Morocco's main sources of hard currency, including foreign investment, tourism and remittances from its workers abroad, overwhelmingly come from Europe. On Dec. 20, the government reduced growth projections for 2012 by half a percentage point in response to Europe's crisis.
"The world is entering a period of crisis, the next four or five years are not going to be years of prosperity," warned Akesbi, who teaches at the Hassan II Institute for Agronomy in the capital Rabat.
For him the Morocco Mall is part of a bet Morocco is making that it can become a kind of Dubai for the western Mediterranean, attracting consumers from across Africa and Europe to make up for weak local demand.
"It is a bit of a fragile model," he said. "The success depends less on durable local demand than betting on foreign demand."
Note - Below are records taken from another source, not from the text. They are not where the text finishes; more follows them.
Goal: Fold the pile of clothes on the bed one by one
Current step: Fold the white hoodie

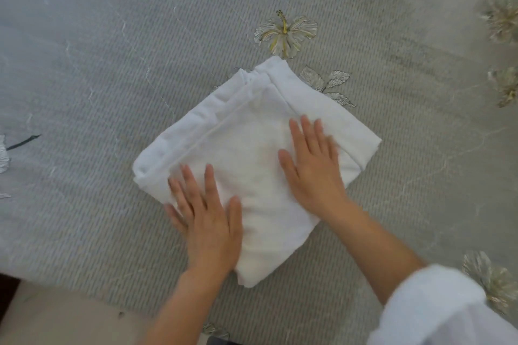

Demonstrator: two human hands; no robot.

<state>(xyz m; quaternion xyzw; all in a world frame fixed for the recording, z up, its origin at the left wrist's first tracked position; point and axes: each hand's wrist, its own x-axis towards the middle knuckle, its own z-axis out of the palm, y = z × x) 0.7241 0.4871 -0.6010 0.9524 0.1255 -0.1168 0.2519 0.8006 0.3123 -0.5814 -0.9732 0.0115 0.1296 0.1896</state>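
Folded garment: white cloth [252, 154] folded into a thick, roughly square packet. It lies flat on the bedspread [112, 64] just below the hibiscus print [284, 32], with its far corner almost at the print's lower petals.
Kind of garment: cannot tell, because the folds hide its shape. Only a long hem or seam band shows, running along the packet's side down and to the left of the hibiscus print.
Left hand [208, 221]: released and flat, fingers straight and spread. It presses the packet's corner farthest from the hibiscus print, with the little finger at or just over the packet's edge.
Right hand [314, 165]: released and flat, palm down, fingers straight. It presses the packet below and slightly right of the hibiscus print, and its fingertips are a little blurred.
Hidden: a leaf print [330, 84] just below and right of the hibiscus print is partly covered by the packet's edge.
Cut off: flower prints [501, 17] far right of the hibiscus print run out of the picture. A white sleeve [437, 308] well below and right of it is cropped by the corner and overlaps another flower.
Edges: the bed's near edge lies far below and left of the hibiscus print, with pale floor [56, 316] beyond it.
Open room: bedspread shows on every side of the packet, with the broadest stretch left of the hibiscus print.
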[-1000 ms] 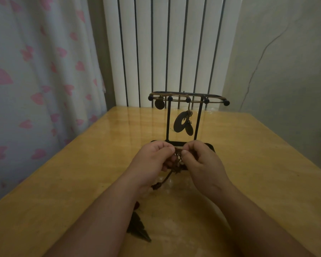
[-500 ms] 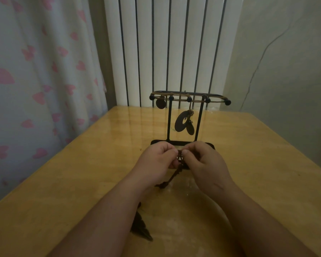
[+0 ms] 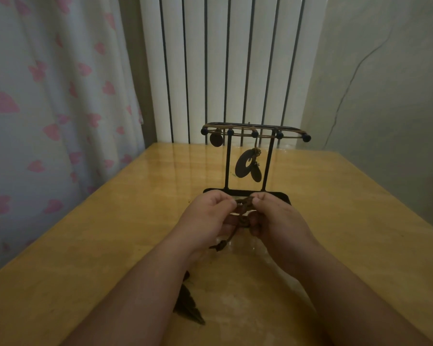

The mall's developers point to Morocco's consistent growth of between 4 and 5 percent for the past few years as a sign that the economy can support this kind of luxury shopping.
Those growth figures, however, are not producing jobs, and unemployment overall is at least 8 percent, while for those under 34 it is a staggering 30 percent.
Pro-democracy demonstrations that rose up in Morocco earlier this year have faded away, but there are still regular protests by the millions of unemployed university graduates across the country, frustrated at their prospects.
Investment has not been in sectors like industry that produce a lot of jobs, rather in retail, services and infrastructure that have not been creating the employment the nation needs, said Akesbi.
And the economy is still at the whim of the annual agricultural harvest. Part of the reason for the country's steady growth recently has been good weather.
"Here we are in 2011 and the economy is still largely determined by the sky," said Akesbi. Even though only 25 percent of the economy relies on agriculture, it employs 40 percent of the work force and a bad harvest can hurt other sectors.
The government budget is also dangerously overstretched, after it increased food subsidies and raise government salaries in a bid to stave off the anti-government unrest sweeping the Arab world.
The Morocco Mall project was conceived in the headier days of the mid-2000s when it was decided that what the country needed was more shopping centers.
While Europe falters, the wealthy oil states of the Gulf are playing a role in building a more consumerist Morocco.
Half the funding for Morocco Mall comes from the Saudi Al-Jedaie Group which has built malls across Saudi Arabia and two new initiatives looks set to shower Morocco with Gulf money.